Exercise instructions
Only an exact repetition of the entries will do.

Source records

|---|

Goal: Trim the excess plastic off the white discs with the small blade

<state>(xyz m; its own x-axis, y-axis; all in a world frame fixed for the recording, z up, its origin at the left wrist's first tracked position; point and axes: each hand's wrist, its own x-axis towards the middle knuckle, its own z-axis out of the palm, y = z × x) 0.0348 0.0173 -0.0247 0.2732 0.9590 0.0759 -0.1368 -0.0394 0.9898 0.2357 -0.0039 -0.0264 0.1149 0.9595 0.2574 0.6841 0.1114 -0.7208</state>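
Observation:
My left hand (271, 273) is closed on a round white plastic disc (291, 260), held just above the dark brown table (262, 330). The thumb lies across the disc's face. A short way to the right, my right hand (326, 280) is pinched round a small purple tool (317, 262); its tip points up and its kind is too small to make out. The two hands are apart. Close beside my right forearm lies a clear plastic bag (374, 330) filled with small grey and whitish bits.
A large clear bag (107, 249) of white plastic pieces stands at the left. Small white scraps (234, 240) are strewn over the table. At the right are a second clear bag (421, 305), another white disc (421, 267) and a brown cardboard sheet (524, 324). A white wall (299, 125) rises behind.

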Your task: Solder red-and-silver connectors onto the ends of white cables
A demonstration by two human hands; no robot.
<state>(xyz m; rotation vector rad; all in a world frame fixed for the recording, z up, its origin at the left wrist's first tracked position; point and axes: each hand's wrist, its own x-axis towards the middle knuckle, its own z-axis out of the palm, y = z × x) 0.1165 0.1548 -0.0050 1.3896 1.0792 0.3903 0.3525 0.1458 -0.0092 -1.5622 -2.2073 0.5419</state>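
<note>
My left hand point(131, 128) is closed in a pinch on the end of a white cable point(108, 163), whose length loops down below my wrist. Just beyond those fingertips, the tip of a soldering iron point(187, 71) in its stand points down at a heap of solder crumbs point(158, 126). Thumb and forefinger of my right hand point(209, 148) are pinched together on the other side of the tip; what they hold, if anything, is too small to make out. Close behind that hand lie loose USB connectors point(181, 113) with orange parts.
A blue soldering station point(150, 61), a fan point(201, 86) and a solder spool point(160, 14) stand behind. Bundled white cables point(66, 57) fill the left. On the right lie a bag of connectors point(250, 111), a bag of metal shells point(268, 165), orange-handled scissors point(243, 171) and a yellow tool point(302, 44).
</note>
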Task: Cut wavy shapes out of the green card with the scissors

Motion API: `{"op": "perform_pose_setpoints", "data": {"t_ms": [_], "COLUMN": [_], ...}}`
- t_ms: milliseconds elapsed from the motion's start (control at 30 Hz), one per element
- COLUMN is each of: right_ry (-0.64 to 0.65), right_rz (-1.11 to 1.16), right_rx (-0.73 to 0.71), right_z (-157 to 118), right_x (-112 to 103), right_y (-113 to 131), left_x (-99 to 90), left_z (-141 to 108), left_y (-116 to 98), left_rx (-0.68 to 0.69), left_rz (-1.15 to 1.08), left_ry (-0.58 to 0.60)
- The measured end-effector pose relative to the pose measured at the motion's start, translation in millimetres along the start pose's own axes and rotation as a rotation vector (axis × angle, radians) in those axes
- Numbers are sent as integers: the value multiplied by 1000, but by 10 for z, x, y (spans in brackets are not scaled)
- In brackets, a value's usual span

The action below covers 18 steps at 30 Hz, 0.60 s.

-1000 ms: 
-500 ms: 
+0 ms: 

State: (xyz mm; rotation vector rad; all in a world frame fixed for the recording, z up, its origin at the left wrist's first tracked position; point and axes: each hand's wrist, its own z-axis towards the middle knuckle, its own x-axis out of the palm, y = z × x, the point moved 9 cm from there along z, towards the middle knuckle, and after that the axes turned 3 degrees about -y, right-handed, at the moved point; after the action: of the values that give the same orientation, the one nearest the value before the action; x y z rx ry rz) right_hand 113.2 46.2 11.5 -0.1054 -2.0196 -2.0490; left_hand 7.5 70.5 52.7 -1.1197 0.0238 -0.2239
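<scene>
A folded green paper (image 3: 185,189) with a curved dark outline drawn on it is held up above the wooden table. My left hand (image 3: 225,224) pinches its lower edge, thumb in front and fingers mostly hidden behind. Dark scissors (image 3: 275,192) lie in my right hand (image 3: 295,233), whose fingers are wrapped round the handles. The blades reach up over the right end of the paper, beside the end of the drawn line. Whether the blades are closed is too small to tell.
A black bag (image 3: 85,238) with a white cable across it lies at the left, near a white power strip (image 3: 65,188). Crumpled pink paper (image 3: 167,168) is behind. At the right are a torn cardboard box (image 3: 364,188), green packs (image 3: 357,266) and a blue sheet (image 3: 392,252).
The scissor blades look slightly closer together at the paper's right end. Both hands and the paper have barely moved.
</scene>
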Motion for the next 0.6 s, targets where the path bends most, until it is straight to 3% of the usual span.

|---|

Exercise result
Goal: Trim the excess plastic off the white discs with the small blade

<state>(xyz m; its own x-axis, y-axis; all in a world frame fixed for the recording, z up, its origin at the left wrist's first tracked position; point and axes: each hand's wrist, its own x-axis towards the middle knuckle, its own z-axis out of the palm, y = z × x) 0.0348 0.0173 -0.0247 0.2732 0.9590 0.0759 -0.1368 -0.0394 0.9898 0.2357 -0.0039 -0.0264 0.1149 0.9595 0.2574 0.6841 0.1114 -0.7208</state>
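Observation:
My left hand (271, 273) is closed on a round white plastic disc (291, 260), held just above the dark brown table (262, 330). The thumb lies across the disc's face. A short way to the right, my right hand (326, 280) is pinched round a small purple tool (317, 262); its tip points up and its kind is too small to make out. The two hands are apart. Close beside my right forearm lies a clear plastic bag (374, 330) filled with small grey and whitish bits.
A large clear bag (107, 249) of white plastic pieces stands at the left. Small white scraps (234, 240) are strewn over the table. At the right are a second clear bag (421, 305), another white disc (421, 267) and a brown cardboard sheet (524, 324). A white wall (299, 125) rises behind.
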
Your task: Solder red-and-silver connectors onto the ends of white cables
A demonstration by two human hands; no robot.
<state>(xyz m; rotation vector rad; all in a world frame fixed for the recording, z up, its origin at the left wrist's first tracked position; point and axes: each hand's wrist, its own x-axis towards the middle knuckle, its own z-axis out of the palm, y = z × x) 0.1165 0.1548 -0.0050 1.3896 1.0792 0.3903 0.3525 0.1458 -0.0092 -1.5622 -2.2073 0.5419</state>
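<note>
My left hand point(131, 128) is closed in a pinch on the end of a white cable point(108, 163), whose length loops down below my wrist. Just beyond those fingertips, the tip of a soldering iron point(187, 71) in its stand points down at a heap of solder crumbs point(158, 126). Thumb and forefinger of my right hand point(209, 148) are pinched together on the other side of the tip; what they hold, if anything, is too small to make out. Close behind that hand lie loose USB connectors point(181, 113) with orange parts.
A blue soldering station point(150, 61), a fan point(201, 86) and a solder spool point(160, 14) stand behind. Bundled white cables point(66, 57) fill the left. On the right lie a bag of connectors point(250, 111), a bag of metal shells point(268, 165), orange-handled scissors point(243, 171) and a yellow tool point(302, 44).
</note>
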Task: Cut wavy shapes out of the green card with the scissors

Motion API: `{"op": "perform_pose_setpoints", "data": {"t_ms": [_], "COLUMN": [_], ...}}`
- t_ms: milliseconds elapsed from the motion's start (control at 30 Hz), one per element
- COLUMN is each of: right_ry (-0.64 to 0.65), right_rz (-1.11 to 1.16), right_rx (-0.73 to 0.71), right_z (-157 to 118), right_x (-112 to 103), right_y (-113 to 131), left_x (-99 to 90), left_z (-141 to 108), left_y (-116 to 98), left_rx (-0.68 to 0.69), left_rz (-1.15 to 1.08), left_ry (-0.58 to 0.60)
- The measured end-effector pose relative to the pose measured at the motion's start, translation in millimetres along the start pose's own axes and rotation as a rotation vector (axis × angle, radians) in those axes
- Numbers are sent as integers: the value multiplied by 1000, but by 10 for z, x, y (spans in brackets are not scaled)
- In brackets, a value's usual span

The action below covers 18 steps at 30 Hz, 0.60 s.

-1000 ms: 
-500 ms: 
+0 ms: 

State: (xyz mm; rotation vector rad; all in a world frame fixed for the recording, z up, its origin at the left wrist's first tracked position; point and axes: each hand's wrist, its own z-axis towards the middle knuckle, its own x-axis out of the palm, y = z × x, the point moved 9 cm from there along z, towards the middle knuckle, and after that the axes turned 3 degrees about -y, right-handed, at the moved point; after the action: of the values that give the same orientation, the one nearest the value before the action; x y z rx ry rz) right_hand 113.2 46.2 11.5 -0.1054 -2.0196 -2.0490; left_hand 7.5 70.5 52.7 -1.1197 0.0238 -0.2239
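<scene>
A folded green paper (image 3: 185,189) with a curved dark outline drawn on it is held up above the wooden table. My left hand (image 3: 225,224) pinches its lower edge, thumb in front and fingers mostly hidden behind. Dark scissors (image 3: 275,192) lie in my right hand (image 3: 295,233), whose fingers are wrapped round the handles. The blades reach up over the right end of the paper, beside the end of the drawn line. Whether the blades are closed is too small to tell.
A black bag (image 3: 85,238) with a white cable across it lies at the left, near a white power strip (image 3: 65,188). Crumpled pink paper (image 3: 167,168) is behind. At the right are a torn cardboard box (image 3: 364,188), green packs (image 3: 357,266) and a blue sheet (image 3: 392,252).
The scissor blades look slightly closer together at the paper's right end. Both hands and the paper have barely moved.
</scene>
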Motion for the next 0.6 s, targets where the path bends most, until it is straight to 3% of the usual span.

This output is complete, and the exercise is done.